• Task directions
Filter the records for lines holding the string "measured".

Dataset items
************
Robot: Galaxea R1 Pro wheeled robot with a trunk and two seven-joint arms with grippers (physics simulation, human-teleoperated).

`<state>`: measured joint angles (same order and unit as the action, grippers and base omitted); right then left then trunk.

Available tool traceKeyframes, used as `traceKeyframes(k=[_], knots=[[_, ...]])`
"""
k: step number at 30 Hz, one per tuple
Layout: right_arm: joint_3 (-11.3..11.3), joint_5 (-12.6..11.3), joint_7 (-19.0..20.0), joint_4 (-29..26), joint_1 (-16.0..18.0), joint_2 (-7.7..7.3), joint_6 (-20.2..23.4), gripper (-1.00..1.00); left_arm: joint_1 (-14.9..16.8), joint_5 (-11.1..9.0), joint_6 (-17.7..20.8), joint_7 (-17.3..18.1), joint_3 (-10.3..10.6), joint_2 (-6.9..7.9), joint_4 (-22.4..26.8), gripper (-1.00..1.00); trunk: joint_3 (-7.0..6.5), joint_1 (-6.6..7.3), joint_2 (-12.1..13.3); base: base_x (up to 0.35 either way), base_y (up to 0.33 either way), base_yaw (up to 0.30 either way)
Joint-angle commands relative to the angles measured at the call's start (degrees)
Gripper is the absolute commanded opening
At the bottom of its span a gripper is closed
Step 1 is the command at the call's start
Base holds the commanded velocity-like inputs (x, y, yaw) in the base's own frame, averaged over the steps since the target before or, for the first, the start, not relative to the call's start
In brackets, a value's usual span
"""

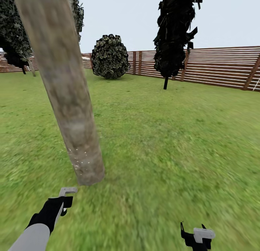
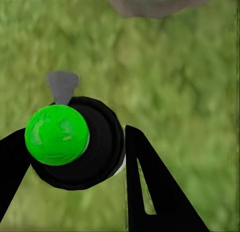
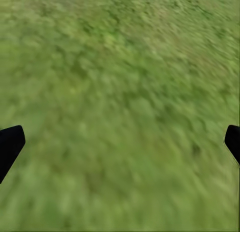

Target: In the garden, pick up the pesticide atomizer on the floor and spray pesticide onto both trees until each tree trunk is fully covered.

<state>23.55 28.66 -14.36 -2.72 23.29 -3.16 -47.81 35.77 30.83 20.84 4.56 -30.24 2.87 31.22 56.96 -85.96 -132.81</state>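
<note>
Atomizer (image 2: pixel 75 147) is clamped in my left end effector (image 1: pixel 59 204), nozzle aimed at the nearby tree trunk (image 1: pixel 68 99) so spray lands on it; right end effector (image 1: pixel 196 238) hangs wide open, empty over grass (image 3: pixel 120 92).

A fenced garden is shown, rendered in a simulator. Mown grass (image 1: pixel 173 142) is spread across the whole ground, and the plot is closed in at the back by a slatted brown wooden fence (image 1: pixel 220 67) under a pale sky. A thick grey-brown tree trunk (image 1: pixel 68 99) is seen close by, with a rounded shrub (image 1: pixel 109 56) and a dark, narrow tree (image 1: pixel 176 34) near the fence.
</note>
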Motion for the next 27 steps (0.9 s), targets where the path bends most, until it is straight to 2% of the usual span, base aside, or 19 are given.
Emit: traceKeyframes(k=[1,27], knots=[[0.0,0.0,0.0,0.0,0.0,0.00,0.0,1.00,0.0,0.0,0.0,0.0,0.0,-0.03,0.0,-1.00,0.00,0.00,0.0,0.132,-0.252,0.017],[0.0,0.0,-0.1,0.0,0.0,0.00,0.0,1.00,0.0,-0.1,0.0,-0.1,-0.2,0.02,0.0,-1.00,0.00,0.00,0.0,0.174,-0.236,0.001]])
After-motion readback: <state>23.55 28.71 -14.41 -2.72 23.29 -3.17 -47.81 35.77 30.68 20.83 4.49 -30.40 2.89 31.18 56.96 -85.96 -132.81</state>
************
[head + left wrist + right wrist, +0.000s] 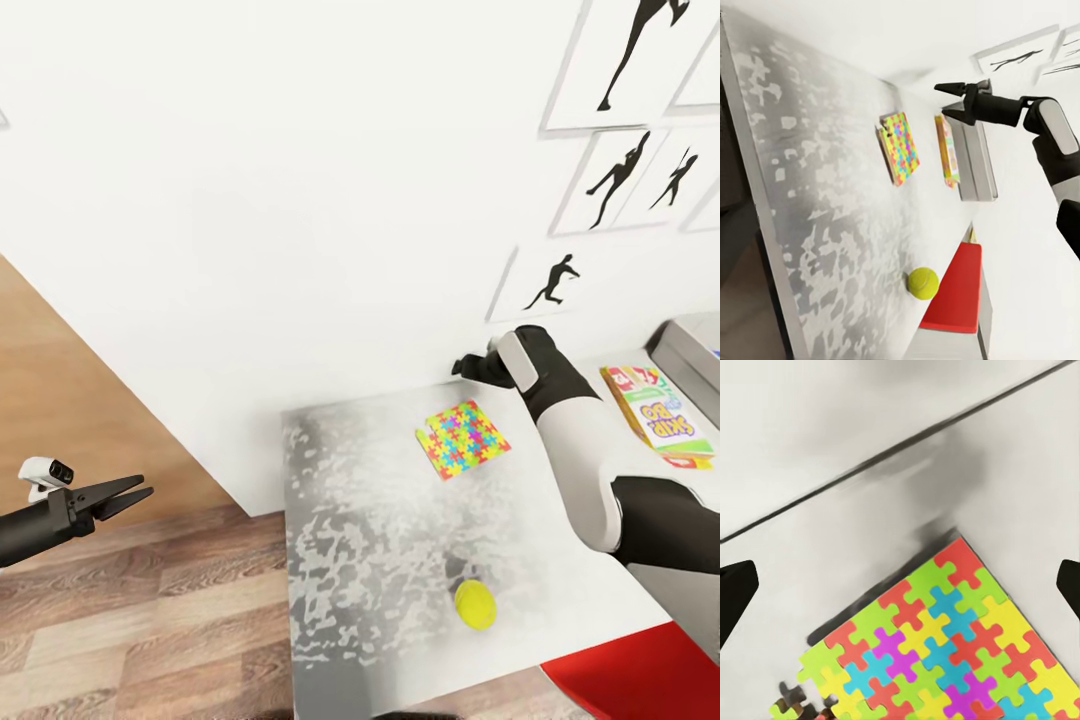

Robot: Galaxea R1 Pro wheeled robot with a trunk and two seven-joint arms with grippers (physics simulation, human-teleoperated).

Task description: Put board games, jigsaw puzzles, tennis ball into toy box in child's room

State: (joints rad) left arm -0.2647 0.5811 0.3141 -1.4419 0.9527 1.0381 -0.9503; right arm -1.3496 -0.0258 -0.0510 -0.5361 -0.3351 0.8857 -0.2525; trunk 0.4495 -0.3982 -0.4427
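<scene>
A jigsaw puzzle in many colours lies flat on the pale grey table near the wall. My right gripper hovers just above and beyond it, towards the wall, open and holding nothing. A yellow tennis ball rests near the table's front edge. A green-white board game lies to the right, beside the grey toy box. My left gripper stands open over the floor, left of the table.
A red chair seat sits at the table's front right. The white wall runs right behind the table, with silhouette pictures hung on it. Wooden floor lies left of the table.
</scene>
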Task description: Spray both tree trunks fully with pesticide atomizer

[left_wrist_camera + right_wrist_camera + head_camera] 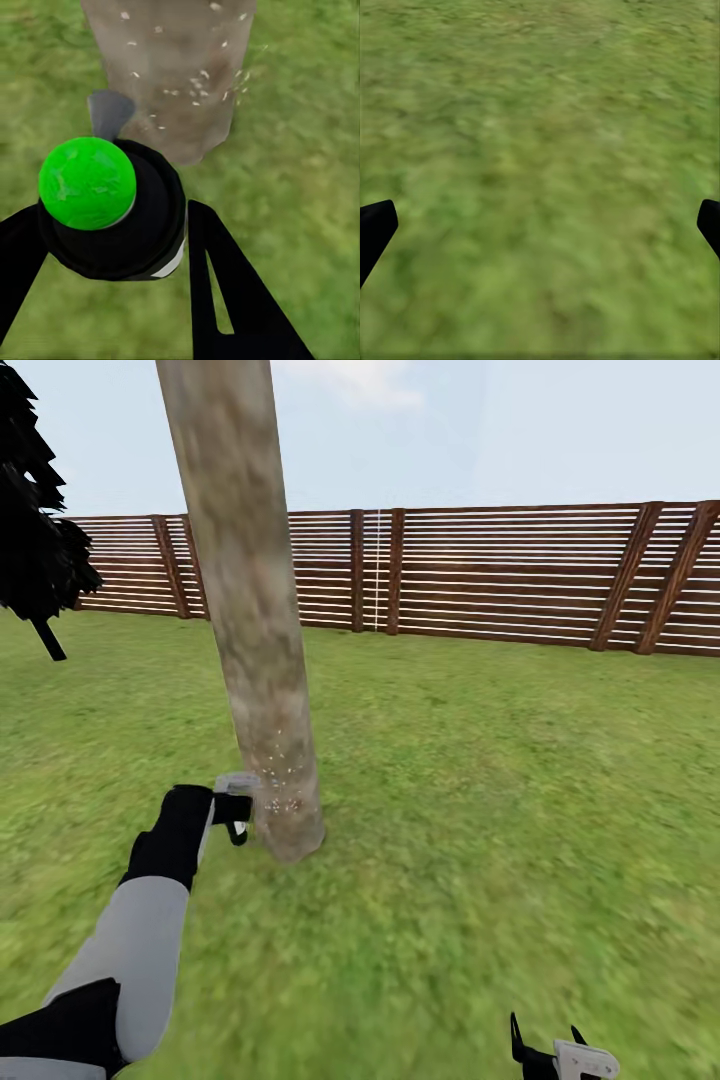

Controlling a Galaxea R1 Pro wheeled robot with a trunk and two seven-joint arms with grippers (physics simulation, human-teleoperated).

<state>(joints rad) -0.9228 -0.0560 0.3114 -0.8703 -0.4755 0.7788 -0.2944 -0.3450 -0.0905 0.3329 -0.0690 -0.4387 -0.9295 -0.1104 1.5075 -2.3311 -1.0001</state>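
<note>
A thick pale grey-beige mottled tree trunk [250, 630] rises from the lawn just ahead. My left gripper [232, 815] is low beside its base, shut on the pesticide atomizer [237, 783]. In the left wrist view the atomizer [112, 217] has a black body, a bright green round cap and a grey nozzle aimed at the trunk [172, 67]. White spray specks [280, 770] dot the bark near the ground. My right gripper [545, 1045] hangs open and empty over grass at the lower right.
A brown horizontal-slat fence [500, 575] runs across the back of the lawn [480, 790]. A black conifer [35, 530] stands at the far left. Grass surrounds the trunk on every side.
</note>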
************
• Response box
`<state>`: measured joint angles (same order and unit as the action, grippers and base omitted); right then left then trunk.
Joint-angle commands relative to the angles measured at the call's start (degrees)

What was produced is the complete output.